WHAT YOU NEED TO DO => Each line of the data is to be output verbatim, with the images removed.

INPUT DATA =>
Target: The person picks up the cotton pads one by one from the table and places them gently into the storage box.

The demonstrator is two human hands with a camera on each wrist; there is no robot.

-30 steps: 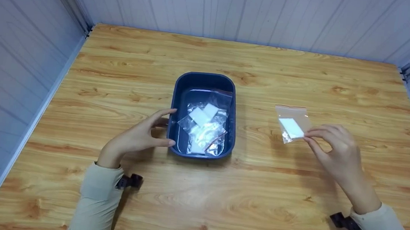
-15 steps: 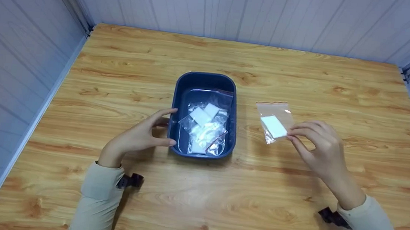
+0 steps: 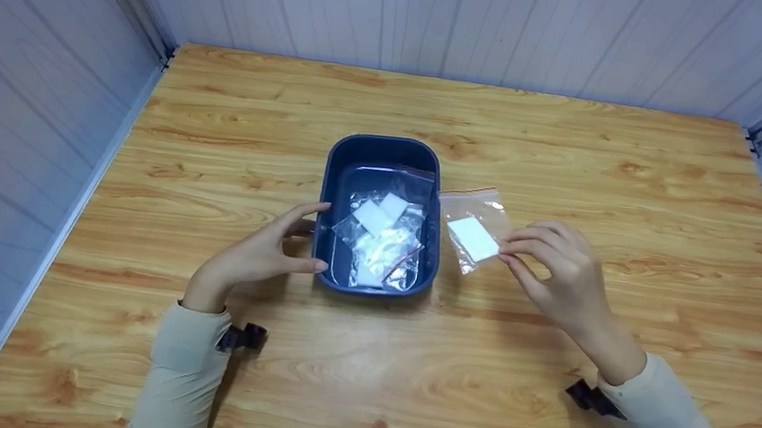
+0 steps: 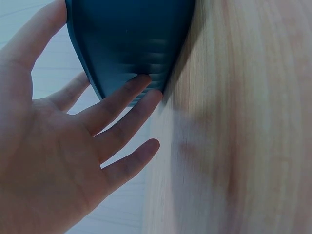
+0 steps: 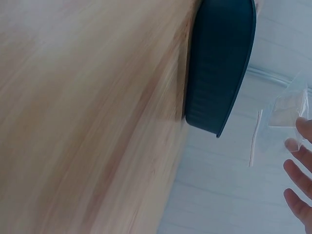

RESPONSE TO THE EXERCISE =>
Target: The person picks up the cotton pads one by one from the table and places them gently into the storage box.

The demonstrator is two human hands with a camera on each wrist; there is no robot.

-30 steps: 
-15 steps: 
+0 steps: 
+0 steps: 
+0 steps: 

The output is now complete.